In Paris he obtained lodgings at a Left Bank pension that attracted wellto-do Americans and it was there that Fulton met Ruth Barlow, the charming Bohemian wife of the odd, affluent and socially prominent poet Joel Barlow, from Connecticut. Ruth was in Paris awaiting her husband’s return from Algiers, where as a representative of the United States government he was attempting to gain the release of American seamen held hostage by Barbary pirates. Ruth, a pretty, witty woman in her early forties, became attracted to the thirty-one-year-old Fulton, tall and handsome, with dark, curly hair and an engaging charm and vigor. Upon Barlow’s return from Algiers, Fulton charmed him as well, and the Barlows invited Fulton to move from the pension into an apartment with them, which he did, forming a fast friendship — and with Ruth, more than friendship, with Joel’s approval — that was to last many years. In late October 1800 Barlow bought a huge, handsome mansion for the three of them, at 50 Rue de Vaugirard, across from the Jardin du Luxembourg, in one of Paris’s poshest neighborhoods.

It is likely that Livingston met Fulton through the Barlows, probably at a dinner party given by them in early 1802 to show off their impressive new home, although there is no known record of the meeting. In any case, while in Paris, Livingston and Fulton became acquainted and in so doing discovered each other’s interest in steam-powered boats. At age fifty-five and impaired by increasing deafness, Livingston quickly developed an admiration for Fulton’s relative youth and vigor, his enthusiasm and his apparent knowledgeability about the mechanics of harnessing steam power to boats. Fulton, Livingston soon began to think, might be just the person he needed to help him create a steamboat that could navigate the Hudson between New York and Albany no matter the wind, weather or current.

Fulton of course saw in Livingston a Daddy Warbucks whose money could make Fulton’s dream of creating a great invention — one that would make him the fortune he sought — come happily true. Before long, the two men reached an agreement to cooperate in the building of an experimental steam-powered boat. They decided it would be best to buy an engine rather than build one, and Livingston, with his diplomatic connections, got the job of seeking permission from the British government to export — to the United States, since Britain and France were at war — one of the engines manufactured by the firm of Watt and his partner, Boulton. Livingston also assumed the burden of footing the bill for the boat’s construction. Fulton’s task was to come up with a workable propulsion system and hull design — the two major problems plaguing others who were trying, or had tried, to build a practicable steamboat.
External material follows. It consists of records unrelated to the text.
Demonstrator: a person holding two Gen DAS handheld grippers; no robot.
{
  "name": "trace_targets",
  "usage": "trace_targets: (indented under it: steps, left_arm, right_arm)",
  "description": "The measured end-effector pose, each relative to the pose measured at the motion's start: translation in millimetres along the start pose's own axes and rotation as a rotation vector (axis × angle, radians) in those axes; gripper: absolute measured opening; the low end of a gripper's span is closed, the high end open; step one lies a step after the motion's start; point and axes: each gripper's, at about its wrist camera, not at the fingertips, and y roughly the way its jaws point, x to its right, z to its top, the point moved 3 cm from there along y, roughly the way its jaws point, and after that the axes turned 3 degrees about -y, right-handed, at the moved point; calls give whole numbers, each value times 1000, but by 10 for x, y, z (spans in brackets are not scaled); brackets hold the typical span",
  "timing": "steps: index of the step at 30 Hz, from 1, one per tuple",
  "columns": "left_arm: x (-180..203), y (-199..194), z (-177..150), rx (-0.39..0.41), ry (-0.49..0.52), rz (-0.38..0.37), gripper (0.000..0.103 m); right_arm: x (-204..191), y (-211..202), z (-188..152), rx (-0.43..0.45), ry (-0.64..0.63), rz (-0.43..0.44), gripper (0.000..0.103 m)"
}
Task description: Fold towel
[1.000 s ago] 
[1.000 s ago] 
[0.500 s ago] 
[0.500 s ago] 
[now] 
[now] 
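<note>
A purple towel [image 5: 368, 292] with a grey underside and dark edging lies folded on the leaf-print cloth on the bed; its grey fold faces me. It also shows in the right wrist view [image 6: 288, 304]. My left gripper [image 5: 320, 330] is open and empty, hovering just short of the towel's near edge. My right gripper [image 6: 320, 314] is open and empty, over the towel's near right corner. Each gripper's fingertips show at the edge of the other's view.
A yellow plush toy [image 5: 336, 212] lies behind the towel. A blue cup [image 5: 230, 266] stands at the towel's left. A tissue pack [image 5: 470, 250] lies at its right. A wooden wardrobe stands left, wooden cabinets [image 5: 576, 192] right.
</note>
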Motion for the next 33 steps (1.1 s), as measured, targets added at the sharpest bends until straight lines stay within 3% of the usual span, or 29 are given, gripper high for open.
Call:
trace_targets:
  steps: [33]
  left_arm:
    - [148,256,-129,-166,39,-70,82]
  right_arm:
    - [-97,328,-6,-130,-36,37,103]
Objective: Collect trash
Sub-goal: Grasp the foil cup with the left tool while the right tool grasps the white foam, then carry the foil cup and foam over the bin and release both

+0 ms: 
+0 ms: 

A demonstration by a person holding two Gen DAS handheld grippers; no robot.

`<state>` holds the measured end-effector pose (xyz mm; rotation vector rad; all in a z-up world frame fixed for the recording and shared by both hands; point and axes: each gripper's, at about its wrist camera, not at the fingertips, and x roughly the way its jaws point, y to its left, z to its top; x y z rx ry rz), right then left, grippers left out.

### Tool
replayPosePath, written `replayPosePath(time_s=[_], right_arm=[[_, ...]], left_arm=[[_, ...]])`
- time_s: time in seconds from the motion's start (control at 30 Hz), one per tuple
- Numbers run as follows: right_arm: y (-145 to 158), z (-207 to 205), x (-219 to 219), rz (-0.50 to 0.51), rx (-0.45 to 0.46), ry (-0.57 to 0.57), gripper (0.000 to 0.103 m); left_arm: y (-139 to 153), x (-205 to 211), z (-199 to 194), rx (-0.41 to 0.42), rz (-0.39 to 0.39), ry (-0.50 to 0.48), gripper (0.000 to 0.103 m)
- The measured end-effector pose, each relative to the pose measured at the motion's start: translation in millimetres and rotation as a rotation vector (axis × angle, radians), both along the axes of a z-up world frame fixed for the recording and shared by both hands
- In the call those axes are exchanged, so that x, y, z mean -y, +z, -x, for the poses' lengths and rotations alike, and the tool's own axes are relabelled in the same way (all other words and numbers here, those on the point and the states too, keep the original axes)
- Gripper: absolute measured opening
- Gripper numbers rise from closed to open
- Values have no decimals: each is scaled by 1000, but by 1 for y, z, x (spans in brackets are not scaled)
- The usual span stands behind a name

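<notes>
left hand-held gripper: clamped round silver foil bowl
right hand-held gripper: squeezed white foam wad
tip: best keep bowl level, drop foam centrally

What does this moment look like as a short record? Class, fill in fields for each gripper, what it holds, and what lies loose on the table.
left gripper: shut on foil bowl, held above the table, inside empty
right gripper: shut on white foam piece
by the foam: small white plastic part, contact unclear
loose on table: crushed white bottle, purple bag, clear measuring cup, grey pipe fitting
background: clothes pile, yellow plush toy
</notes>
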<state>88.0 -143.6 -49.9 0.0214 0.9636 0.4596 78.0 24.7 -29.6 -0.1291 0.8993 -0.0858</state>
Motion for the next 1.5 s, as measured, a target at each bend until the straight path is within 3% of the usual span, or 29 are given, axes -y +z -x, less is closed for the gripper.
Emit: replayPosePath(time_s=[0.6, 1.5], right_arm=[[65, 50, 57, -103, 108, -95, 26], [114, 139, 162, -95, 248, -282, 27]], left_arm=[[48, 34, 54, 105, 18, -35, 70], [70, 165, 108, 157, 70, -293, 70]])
Fulton’s latest propulsion idea at that time was to create what was very much like a bicycle chain, to which paddle boards would be attached and which would rotate in a long oval, propelling the boat as the paddle boards moved continuously through the water, drawn by the chain. To test the idea he ordered a three-foot-long model built, the propulsion chain for which would be actuated by clock springs. He planned to observe the working of the model, then design a full-size boat based on the proportions of the model. At the time, Fulton, a lover of the good life, was staying — with Ruth Barlow — in the fashionable mountain resort town of Plombières, where the model was to be sent to him and where he would test it in a section of a stream he had prepared for the model’s run. He and Livingston, still in Paris, kept in touch by mail.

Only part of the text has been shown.